Sport

Fab Abdos à la maison

Pour cet entraînement des abdominaux à la maison, voici les bases :

  • Ce dont vous aurez besoin : un tapis d’exercice et un haltère (ou médecine-ball)
  • Que faire : trois séries par exercice, jusqu’à 45 secondes de repos entre les séries
  • Quand le faire : jusqu’à trois fois par semaine pour des résultats en moins d’un mois

Double crunch inversé

Muscles cibles : rectus abdominis (partie supérieure et inférieure)

D’installation: Allongez-vous face vers le haut sur un tapis avec les jambes pliées, les pieds à plat sur le sol. Placez vos mains légèrement derrière votre tête.

Action: En gardant le contact entre votre milieu du dos et le tapis, soulevez votre coccyx du sol tout en dirigeant vos genoux vers votre poitrine. En même temps, soulevez vos épaules et le haut du dos du sol. Faites une pause, puis ramenez lentement le haut et le bas de votre corps à la position de départ. Effectuez 12 répétitions.

Coup de ciseau

Muscles cibles : rectus abdominis (partie inférieure)

D’installation: Allongez-vous face vers le haut sur un tapis. Placez vos mains sous le bas de votre dos ou étendez-les le long des côtés de votre corps. En gardant les jambes droites, élevez-les à quelques centimètres du sol.

Action: Croisez lentement une jambe au-dessus de l’autre dans un mouvement de ciseaux, en les gardant toujours soulevées du sol. Un mouvement avec chaque jambe compte comme une répétition. Visez 15 à 20 répétitions.

Crunch pondéré

Muscles cibles : rectus abdominis (partie supérieure)

D’installation: Commencez par vous allonger face contre terre sur un tapis, les jambes pliées, les pieds à plat sur le sol. Tenez un haltère ou un médecine-ball dans vos mains avec les bras tendus au-dessus de votre poitrine.
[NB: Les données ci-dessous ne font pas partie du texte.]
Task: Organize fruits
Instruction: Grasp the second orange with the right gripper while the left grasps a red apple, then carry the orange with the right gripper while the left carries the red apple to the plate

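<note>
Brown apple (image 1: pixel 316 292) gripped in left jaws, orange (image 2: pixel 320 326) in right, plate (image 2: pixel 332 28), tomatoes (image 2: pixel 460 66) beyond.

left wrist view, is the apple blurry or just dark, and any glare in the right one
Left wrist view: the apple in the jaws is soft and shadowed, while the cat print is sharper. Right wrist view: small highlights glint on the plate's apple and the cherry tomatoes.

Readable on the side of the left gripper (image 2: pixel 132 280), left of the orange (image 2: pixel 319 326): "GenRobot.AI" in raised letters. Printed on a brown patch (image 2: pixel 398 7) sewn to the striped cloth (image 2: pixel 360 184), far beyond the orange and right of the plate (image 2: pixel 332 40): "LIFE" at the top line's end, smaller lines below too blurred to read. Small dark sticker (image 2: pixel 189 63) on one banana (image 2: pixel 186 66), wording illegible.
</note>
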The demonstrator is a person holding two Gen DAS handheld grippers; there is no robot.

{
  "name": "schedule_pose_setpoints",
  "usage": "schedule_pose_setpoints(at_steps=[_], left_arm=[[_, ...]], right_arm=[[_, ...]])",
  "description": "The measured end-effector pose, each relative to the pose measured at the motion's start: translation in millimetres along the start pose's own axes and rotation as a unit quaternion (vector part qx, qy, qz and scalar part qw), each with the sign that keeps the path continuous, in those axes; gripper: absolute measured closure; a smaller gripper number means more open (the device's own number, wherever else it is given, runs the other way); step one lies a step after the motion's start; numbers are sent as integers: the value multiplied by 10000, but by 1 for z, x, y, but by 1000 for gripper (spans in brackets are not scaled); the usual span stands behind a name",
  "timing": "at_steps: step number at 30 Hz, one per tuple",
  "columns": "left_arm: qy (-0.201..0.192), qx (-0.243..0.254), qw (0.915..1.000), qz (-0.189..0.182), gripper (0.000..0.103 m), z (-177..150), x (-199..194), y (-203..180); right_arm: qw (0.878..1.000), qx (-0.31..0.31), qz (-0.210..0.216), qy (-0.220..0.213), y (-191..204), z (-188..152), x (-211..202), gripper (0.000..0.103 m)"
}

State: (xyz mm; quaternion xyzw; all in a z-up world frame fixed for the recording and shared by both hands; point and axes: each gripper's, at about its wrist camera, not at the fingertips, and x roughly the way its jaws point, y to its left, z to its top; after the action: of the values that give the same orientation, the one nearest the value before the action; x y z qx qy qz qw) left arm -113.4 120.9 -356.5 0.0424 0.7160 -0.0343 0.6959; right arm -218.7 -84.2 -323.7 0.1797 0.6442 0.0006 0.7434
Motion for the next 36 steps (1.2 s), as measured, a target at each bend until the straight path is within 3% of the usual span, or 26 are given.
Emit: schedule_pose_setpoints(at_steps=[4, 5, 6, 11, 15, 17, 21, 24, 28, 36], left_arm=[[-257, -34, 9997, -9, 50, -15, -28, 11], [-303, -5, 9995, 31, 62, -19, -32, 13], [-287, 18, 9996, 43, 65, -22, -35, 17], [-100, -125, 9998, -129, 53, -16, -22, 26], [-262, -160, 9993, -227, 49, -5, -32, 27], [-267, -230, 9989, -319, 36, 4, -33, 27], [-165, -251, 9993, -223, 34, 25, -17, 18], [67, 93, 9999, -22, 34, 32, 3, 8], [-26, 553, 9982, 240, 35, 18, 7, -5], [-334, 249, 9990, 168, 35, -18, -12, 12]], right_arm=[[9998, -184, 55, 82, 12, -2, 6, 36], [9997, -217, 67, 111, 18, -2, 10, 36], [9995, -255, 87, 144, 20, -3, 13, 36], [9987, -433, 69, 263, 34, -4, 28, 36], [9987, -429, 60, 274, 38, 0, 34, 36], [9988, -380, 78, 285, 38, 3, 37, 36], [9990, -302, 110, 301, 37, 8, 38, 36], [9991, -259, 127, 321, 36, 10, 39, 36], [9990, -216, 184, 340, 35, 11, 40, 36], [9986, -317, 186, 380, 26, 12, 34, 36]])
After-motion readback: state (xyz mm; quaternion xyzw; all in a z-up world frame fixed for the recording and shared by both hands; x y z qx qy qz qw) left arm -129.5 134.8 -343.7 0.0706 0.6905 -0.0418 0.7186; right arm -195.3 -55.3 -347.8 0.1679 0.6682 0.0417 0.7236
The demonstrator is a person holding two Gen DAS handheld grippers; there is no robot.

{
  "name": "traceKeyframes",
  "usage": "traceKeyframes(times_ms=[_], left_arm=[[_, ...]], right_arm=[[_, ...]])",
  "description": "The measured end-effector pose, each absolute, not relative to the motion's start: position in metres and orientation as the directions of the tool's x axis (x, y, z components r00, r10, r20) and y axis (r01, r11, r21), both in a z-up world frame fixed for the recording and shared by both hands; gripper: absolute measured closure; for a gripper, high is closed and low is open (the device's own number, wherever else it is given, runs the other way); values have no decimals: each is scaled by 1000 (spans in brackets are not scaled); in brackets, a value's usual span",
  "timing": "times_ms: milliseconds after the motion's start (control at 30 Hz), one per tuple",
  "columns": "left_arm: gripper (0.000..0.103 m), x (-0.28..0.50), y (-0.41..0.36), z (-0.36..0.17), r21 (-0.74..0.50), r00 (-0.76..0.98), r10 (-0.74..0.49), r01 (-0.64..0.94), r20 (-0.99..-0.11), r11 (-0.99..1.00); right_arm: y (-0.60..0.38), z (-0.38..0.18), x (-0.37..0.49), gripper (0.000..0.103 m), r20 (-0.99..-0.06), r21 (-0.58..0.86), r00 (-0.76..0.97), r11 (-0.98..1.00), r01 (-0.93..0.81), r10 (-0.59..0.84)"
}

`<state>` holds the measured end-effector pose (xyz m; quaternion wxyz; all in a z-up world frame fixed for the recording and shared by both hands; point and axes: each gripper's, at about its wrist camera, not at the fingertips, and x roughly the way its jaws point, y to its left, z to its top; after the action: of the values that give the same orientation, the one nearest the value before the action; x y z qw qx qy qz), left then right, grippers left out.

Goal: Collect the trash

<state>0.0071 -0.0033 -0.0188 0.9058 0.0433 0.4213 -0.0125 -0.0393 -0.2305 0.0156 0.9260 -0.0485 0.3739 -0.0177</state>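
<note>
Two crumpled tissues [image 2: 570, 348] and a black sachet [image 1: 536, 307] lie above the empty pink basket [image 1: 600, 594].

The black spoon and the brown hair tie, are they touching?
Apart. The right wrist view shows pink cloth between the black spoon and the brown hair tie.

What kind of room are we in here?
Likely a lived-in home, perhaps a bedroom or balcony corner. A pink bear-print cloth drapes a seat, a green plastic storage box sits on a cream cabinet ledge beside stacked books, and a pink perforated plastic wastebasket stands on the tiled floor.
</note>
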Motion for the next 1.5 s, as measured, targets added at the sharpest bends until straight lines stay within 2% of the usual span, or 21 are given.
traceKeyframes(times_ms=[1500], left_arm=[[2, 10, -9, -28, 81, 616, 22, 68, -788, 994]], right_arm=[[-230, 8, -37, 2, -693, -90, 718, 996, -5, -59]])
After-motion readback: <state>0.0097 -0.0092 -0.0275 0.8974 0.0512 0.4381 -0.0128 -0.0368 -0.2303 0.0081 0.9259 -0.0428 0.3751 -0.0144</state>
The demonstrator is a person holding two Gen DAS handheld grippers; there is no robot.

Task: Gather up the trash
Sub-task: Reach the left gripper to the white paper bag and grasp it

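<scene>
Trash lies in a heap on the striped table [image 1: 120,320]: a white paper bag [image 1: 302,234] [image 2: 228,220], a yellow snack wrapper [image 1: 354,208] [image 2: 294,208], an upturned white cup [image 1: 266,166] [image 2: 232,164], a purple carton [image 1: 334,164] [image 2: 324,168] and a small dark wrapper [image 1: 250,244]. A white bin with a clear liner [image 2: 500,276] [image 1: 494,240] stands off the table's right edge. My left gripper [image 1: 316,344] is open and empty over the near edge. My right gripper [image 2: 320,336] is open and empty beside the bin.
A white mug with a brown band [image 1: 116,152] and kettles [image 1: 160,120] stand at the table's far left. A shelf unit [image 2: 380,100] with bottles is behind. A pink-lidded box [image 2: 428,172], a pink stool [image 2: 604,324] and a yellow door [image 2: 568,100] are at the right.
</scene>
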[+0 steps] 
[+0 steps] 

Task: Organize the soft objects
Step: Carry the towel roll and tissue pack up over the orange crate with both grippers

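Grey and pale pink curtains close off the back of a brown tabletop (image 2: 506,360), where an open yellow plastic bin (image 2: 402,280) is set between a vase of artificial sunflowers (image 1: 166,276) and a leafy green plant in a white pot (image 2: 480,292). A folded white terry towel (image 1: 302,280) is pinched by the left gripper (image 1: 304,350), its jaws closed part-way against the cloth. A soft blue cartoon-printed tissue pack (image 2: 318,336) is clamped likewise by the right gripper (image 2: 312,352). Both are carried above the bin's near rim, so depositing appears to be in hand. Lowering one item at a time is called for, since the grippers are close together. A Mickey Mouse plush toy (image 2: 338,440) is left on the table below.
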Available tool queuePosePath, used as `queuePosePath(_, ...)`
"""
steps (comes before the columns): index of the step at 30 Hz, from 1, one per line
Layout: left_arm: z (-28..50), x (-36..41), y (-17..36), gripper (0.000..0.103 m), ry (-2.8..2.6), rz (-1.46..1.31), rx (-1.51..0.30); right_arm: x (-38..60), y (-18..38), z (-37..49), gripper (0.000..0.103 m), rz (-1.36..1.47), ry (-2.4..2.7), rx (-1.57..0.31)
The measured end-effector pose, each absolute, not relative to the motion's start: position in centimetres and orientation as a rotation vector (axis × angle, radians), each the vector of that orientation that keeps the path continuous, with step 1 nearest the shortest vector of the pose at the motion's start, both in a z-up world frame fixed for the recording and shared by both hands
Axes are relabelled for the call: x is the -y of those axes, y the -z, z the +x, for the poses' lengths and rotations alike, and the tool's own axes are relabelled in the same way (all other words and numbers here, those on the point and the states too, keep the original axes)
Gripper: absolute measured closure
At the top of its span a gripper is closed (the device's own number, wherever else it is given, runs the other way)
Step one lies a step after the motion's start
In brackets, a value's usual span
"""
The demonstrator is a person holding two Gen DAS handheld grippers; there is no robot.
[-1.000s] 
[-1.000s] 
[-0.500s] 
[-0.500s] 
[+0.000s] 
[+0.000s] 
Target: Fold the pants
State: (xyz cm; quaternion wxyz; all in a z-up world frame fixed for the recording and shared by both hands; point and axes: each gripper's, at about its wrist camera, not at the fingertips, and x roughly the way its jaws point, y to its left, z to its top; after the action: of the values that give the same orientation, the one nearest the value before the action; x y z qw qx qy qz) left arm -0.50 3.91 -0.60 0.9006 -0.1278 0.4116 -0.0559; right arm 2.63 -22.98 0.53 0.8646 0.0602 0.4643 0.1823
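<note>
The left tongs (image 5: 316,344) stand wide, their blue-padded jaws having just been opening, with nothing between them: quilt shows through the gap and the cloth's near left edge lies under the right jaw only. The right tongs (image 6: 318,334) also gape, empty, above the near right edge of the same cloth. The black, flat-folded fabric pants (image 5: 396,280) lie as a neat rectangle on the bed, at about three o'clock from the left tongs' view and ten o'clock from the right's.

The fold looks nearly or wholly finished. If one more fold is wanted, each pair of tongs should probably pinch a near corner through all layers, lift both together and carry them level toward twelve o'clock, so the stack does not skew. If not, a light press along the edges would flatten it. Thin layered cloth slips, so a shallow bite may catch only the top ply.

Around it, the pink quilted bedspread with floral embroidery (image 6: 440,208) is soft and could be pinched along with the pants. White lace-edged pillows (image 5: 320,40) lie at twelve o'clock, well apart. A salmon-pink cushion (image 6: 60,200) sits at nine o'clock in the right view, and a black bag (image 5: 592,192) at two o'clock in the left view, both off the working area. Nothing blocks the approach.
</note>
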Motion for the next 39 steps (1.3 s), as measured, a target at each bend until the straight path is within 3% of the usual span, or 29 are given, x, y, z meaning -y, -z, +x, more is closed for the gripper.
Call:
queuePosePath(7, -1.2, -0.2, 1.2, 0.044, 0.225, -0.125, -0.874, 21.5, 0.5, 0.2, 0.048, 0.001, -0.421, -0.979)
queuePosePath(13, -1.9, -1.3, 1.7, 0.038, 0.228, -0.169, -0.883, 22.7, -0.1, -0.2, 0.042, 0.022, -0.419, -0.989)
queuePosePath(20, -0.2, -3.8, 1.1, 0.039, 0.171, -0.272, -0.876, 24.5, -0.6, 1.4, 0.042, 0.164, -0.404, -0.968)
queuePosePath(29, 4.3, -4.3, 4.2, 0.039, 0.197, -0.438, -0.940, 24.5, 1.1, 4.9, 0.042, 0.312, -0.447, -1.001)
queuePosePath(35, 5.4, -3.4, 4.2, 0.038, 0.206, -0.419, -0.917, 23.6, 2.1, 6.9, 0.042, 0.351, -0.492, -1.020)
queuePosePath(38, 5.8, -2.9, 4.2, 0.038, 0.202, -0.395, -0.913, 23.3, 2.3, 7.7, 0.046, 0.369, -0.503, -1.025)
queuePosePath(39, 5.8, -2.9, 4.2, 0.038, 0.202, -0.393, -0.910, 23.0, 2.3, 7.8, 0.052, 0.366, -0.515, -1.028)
Action: Courbez lentement vos épaules et le haut du dos du tapis, en gardant vos bras tendus et pointés vers le plafond. Revenez lentement et prudemment au point de départ. Faites 12 à 15 répétitions.

Crunch croisé avec portée

Muscles cibles : rectus abdominis, obliques internes et externes

D’installation: Positionnez-vous face vers le haut sur le tapis, les jambes pliées avec les bras tendus le long de vos côtés.

Action: Soulevez le haut du dos du sol et courbez-vous vers la droite, en étendant vos bras et en traversant votre corps vers votre pied droit. Tenez, puis revenez au début et répétez de votre côté opposé pour une répétition. Répétez l’opération pour 10 à 12 répétitions.

Planche

Muscles cibles : abdomen transversal

D’installation: À partir d’une position face vers le bas sur le tapis, soulevez vos hanches du sol pour soutenir votre poids corporel entre vos avant-bras et vos orteils, en alignant vos coudes sous vos épaules.

Action: Contractez vos abdominaux et maintenez la position pendant 30 secondes à une minute, en gardant le dos droit, les hanches levées et votre corps appuyé sur vos orteils.